* DIRECTIONS FOR THIS TASK:
Leave every image out, and print the remaining lines below exactly.

* AVAILABLE DATA:
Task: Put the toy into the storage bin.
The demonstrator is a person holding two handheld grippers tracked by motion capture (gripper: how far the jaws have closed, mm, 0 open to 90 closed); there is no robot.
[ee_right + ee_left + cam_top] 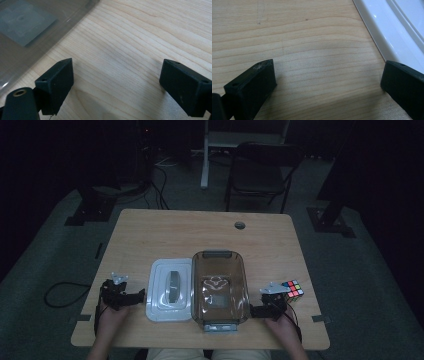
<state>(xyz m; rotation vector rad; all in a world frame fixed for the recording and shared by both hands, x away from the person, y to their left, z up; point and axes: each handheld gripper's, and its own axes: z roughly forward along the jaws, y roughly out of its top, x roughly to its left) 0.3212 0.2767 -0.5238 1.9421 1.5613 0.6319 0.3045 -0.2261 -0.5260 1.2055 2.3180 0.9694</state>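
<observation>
left tongs [140,296]: apart, empty, just beside white lid [170,290] | right tongs [255,310]: apart, empty, just beside clear brown box [220,287] | lid and box side by side on worktop [200,227]

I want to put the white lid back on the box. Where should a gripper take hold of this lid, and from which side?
Probably by the raised grey handle in the middle of the white lid, coming from above with the jaws across its narrow width. The lid lies flat on the table, so its thin rim gives little to pinch. The left gripper, open and beside it, is nearest.
</observation>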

* REPLY TO THE EXERCISE:
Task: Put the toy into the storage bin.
The demonstrator is a person holding two handheld grippers tracked by motion capture (gripper: how far the jaws have closed, mm, 0 open to 90 closed); there is no robot.
[ee_right + ee_left + cam_top] 
<state>(xyz m; rotation vector rad; all in a world frame fixed for the recording and shared by both hands, x away from the person, y to their left, z up; point and axes: each handheld gripper's, and its own axes: z roughly forward along the jaws, y roughly out of its top, x roughly to its left) 0.3212 0.2767 -0.5238 1.9421 1.5613 0.6319 0.3045 -0.2261 -0.5260 1.2055 2.3180 0.9694</state>
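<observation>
left tongs [140,296]: apart, empty, just beside white lid [170,290] | right tongs [255,310]: apart, empty, just beside clear brown box [220,287] | lid and box side by side on worktop [200,227]

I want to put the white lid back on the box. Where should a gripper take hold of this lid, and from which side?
Probably by the raised grey handle in the middle of the white lid, coming from above with the jaws across its narrow width. The lid lies flat on the table, so its thin rim gives little to pinch. The left gripper, open and beside it, is nearest.
</observation>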

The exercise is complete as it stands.